We do see a few wacky samples that we did not see with `$\tau$`, due to the scale. Generally, still looks great!

---
## Autocorrelation

- Another way to evaluate convergence is to look at the autocorrelation between draws of our Markov chain.

- The lag `$k$` autocorrelation, `$\rho_k$`, is the correlation between each draw and its `$k$`th lag, defined as
.block[
.small[
`$$\rho_k = \dfrac{\sum_{s=1}^{S-k}(\theta_s - \bar{\theta})(\theta_{s+k} - \bar{\theta})}{\sum_{s=1}^{S-k}(\theta_s - \bar{\theta})^2}.$$`
]
]

- We expect the autocorrelation to decrease as `$k$` increases.

- If autocorrelation remains high as `$k$` increases, we have slow mixing due to the inability of the sampler to move around the space well.

---
## Autocorrelation for mean

```r
autocorr.plot(phi.mcmc[,"mu"])
```

This looks great!

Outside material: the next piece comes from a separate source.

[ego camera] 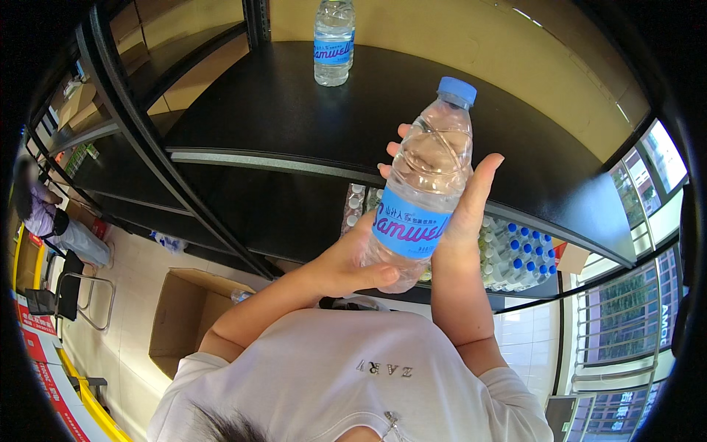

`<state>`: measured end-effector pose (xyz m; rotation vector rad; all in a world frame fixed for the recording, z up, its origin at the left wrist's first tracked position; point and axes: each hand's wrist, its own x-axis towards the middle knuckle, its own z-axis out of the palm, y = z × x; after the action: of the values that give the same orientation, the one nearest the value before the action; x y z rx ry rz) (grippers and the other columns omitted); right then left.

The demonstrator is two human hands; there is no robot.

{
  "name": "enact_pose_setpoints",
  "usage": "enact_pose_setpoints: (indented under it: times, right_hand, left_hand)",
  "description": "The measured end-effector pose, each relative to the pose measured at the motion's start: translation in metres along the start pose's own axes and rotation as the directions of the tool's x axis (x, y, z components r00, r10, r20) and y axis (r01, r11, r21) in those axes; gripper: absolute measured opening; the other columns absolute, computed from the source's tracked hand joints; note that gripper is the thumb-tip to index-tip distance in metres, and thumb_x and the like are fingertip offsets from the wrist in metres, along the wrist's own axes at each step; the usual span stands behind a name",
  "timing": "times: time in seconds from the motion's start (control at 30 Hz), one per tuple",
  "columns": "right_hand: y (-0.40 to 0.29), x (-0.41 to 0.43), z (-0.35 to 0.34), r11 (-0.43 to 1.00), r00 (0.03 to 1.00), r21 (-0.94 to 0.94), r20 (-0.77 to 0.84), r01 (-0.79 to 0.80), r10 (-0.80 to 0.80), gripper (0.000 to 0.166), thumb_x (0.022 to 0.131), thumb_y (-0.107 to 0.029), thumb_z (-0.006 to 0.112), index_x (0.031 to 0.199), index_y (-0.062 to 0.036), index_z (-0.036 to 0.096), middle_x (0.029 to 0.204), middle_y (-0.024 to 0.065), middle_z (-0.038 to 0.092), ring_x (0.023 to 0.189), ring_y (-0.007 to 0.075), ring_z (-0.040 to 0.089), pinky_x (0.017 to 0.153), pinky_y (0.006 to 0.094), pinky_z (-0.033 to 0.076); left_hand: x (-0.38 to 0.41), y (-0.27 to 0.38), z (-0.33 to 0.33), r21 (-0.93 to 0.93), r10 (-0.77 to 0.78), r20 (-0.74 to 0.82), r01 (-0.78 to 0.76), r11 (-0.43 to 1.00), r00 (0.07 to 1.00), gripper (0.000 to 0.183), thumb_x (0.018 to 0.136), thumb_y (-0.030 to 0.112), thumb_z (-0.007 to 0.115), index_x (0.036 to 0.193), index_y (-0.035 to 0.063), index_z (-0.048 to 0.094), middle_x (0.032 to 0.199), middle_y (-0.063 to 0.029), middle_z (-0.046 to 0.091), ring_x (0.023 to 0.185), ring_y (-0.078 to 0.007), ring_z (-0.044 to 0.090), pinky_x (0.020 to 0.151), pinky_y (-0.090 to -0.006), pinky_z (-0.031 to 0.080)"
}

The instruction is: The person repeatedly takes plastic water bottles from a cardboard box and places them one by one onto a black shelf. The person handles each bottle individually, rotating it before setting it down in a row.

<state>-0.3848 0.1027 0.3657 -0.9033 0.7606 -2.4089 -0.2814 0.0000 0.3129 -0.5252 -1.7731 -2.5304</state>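
A clear plastic water bottle with a blue cap and blue label is tilted in front of me, cap towards the upper right. My left hand grips its lower end, thumb across the front near the base. My right hand holds the bottle from behind and the right side; its fingertips show past the left edge and its thumb points up. Beyond, on the black shelf board, a similar bottle stands upright with another partly hidden behind it.
Packed bottles with blue caps and ones with white caps fill part of the lower shelf. An open cardboard box stands on the floor at left. Black uprights divide the shelving. A person and a chair are far left.
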Motion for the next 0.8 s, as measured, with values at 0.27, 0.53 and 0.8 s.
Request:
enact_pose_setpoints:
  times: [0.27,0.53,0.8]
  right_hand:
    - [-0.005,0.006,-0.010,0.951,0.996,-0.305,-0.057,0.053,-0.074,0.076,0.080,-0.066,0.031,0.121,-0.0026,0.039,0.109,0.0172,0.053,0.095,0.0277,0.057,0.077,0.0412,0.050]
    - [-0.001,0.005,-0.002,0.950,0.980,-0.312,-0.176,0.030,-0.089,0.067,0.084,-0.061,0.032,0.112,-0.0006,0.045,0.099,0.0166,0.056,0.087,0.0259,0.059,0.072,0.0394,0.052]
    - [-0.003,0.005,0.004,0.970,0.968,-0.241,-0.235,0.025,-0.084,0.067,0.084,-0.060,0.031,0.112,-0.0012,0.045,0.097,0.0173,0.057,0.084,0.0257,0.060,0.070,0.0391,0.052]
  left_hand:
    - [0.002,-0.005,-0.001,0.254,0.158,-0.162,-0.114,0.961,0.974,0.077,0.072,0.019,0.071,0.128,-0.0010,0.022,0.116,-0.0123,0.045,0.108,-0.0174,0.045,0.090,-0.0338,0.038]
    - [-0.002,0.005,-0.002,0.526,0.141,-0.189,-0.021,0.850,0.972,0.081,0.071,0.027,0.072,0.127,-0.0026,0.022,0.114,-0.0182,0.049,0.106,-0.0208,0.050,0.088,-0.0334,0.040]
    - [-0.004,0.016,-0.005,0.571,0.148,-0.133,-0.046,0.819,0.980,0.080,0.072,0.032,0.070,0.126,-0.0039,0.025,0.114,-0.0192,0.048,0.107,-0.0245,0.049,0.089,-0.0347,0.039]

Look how quickly autocorrelation goes to 0.

---
## Autocorrelation for precision

```r
autocorr.plot(phi.mcmc[,"tau"])
```

Also great!

---
## Autocorrelation for variance

```r
autocorr.plot(phi.mcmc[,"sigma2"])
```

Also great!

---
## Gelman and Rubin Statistic

- Andrew Gelman and Don Rubin suggested a diagnostic statistic based on taking separate sets of Gibbs samples (multiple chains) with dispersed initial values to test convergence.

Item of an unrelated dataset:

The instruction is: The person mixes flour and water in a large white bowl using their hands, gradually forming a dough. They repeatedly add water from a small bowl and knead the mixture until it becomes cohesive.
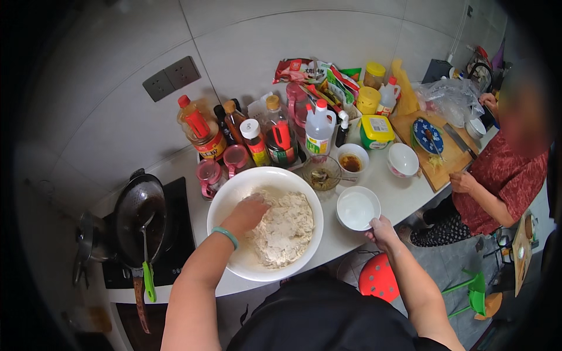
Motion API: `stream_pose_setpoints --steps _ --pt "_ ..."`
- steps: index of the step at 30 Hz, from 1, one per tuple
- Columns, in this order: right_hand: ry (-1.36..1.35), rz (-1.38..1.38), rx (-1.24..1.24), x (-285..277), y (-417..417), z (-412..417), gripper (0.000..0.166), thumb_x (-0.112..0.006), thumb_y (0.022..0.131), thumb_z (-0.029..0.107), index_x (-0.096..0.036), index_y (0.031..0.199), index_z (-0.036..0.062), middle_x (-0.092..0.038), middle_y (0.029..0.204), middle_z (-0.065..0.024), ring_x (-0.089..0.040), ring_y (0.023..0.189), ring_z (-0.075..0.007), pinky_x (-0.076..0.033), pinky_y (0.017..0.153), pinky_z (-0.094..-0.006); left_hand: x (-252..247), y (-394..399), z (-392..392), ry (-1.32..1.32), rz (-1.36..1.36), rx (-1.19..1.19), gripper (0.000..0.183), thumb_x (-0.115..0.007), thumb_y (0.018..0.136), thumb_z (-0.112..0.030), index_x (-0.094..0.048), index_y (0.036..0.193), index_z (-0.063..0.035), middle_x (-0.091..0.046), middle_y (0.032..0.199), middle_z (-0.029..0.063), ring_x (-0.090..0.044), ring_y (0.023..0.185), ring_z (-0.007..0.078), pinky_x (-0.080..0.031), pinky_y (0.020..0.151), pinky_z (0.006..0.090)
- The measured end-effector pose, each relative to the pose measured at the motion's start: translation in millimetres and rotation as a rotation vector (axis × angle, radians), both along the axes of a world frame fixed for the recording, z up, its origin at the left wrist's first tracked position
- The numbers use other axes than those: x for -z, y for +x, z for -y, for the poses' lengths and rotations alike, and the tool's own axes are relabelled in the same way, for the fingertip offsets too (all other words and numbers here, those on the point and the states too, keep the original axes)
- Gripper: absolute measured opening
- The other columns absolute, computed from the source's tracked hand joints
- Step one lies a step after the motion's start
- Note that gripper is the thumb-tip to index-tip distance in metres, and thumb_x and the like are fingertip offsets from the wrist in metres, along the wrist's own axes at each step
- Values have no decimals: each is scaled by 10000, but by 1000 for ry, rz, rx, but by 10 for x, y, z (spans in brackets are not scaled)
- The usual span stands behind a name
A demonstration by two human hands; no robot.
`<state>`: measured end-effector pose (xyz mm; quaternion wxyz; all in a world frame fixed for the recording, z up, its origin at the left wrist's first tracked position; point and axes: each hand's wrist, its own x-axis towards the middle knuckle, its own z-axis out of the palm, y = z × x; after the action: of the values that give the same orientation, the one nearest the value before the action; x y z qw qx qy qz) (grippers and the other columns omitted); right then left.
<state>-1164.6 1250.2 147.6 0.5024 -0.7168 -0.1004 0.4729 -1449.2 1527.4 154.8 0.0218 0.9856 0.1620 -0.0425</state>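
Note:
A large white mixing bowl (215,210) stands at the counter's front, holding pale, shaggy flour dough (287,228) with dry flour on top. My left hand (250,213), a green bangle at its wrist, reaches inside this bowl. Its fingertips touch the far left side of the dough and are partly hidden, so their grip is unclear. To the right, my flour-dusted right hand (381,232) grips the near rim of a small white bowl (358,208). What looks like clear liquid lies in that bowl, which is held near the counter's front edge.
At left, a wok (140,210) with a green-handled ladle (148,274) sits on a black cooktop. Bottles (276,136) and a glass sauce bowl (322,173) stand behind. Another person (496,184) is beside a cutting board (401,123) with a cleaver (459,139). A red stool (378,276) stands below.

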Motion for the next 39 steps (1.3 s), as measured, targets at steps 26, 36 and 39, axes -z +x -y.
stream_pose_setpoints --steps 26,36,39 --pt "-147 735 -236 -589 -479 -118 526 -559 821 351 -458 1213 16 -626 924 -192 -605 893 -317 -458 810 -380 -107 208 -148 -105 -256 -106 193 -508 752 -95 -608 909 -44 -637 853 155 -622 789 325 -500 712 408" --pt "54 724 -394 -254 -1099 -1047 529 -411 863 216 -253 1347 72 -507 1164 -237 -528 1003 -386 -420 856 -428 690 144 -825 -357 435 -65 170 -529 715 -106 -629 820 -18 -606 897 192 -562 883 360 -460 760 449" --pt "38 751 -390 -168 -1111 -1068 516 -385 862 172 -254 1359 119 -548 1102 -223 -550 952 -382 -438 799 -434 1363 -672 -1101 -464 543 -383 138 -527 721 -96 -624 771 -12 -604 801 199 -572 806 381 -466 713 462"
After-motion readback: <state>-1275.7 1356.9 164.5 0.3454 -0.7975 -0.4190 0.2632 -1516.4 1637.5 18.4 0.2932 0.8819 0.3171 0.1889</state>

- The algorithm proceeds as follows.
  + Run m > 2 chains of length 2S from overdispersed starting values.
  + Discard the first S draws in each chain.
  + Calculate the within-chain and between-chain variance.
  + Calculate the estimated variance of the parameter as a weighted sum of the within-chain and between-chain variance.
  + Calculate the potential scale reduction factor
.block[
.small[
`$$\hat{R} = \sqrt{\dfrac{\hat{\textrm{Var}(\theta)}}{W}},$$`
]
]

where `$\hat{\textrm{Var}(\theta)}$` is the weighted sum of the within-chain and between-chain variance and `$W$` is the mean of the variances of each chain (average within-chain variance).

---
## Geweke statistic

- Geweke proposed taking two non-overlapping parts of a single Markov chain (usually the first 10% and the last 50%) and comparing the mean of both parts, using a difference of means test.

- The null hypothesis would be that the two parts of the chain are from the same distribution.

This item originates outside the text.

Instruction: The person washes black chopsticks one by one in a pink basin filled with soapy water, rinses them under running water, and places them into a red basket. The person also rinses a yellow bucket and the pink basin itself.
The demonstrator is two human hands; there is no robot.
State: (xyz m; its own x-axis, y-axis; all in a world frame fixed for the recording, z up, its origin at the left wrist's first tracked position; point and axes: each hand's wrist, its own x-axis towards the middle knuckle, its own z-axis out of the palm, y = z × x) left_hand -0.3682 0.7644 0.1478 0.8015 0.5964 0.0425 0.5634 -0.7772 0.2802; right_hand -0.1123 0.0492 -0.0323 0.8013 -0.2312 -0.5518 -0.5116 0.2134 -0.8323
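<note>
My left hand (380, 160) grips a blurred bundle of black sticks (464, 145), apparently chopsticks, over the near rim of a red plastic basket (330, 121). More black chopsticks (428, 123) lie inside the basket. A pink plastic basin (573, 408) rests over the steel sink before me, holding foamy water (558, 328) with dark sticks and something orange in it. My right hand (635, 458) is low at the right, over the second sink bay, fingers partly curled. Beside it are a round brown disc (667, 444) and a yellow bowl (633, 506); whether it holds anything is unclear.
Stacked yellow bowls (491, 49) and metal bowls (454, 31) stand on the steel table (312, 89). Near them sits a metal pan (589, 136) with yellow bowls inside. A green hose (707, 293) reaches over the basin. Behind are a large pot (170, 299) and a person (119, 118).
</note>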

- The test statistic is a z-score with standard errors adjusted for autocorrelation, and if the p-value is significant for a variable, you need more draws.

- The output is the z-score itself (not the p-value).

```r
geweke.diag(phi.mcmc)
```

```
## 
## Fraction in 1st window = 0.1
## Fraction in 2nd window = 0.5 
## 
##      mu     tau  sigma2 
##  0.9521  2.0088 -1.9533
```

---
## Practical advice on diagnostics

- There are more tests we can use: Raftery and Lewis diagnostic, Heidelberger and Welch, etc.

- The Gelman-Rubin approach is quite appealing in using multiple chains

- Geweke (and Heidelberger and Welch) sometimes reject even when the trace plots look good.

- Overly sensitive to minor departures from stationarity that do not impact inferences.

- Sometimes this can be solved with more iterations. Otherwise, you may want to try multiple chains.

- Most common method of assessing convergence is visual examination of trace plots.

- **CAUTION**: diagnostics cannot guarantee that a chain has converged, but they can indicate it has not converged.

---
## HPD interval for Pygmalion data

```r
#library(hdrcde)
hdr.den(PHI[,1],prob=95,main="95% HPD region", xlab=expression(mu),
        ylab=expression(paste(pi,"(", mu, "|y)")))
```

---
## HPD interval for Pygmalion data

```r
hdr.den(PHI[,2],prob=95,main="95% HPD region", xlab=expression(tau),
        ylab=expression(paste(pi,"(", tau, "|y)")))
```

---
## HPD interval for Pygmalion data

```r
hdr(PHI[,1],prob=95)$hdr
```

```
##         [,1]     [,2]
## 95% 8.080022 19.87699
```

```r
hdr(PHI[,2],prob=95)$hdr
```

```
##              [,1]       [,2]
## 95% -0.0006954123 0.06023567
```

We can compare the HPD intervals to the equal tailed credible intervals.

```r
quantile(PHI[,1],c(0.025,0.975))
```

```
##      2.5%     97.5% 
##  7.519819 19.277013
```

```r
quantile(PHI[,2],c(0.025,0.975))
```

```
##        2.5%       97.5% 
## 0.005743552 0.068858238
```

Intervals are closer for `$\mu$` (symmetric density) compared to `$\tau$` (not symmetric).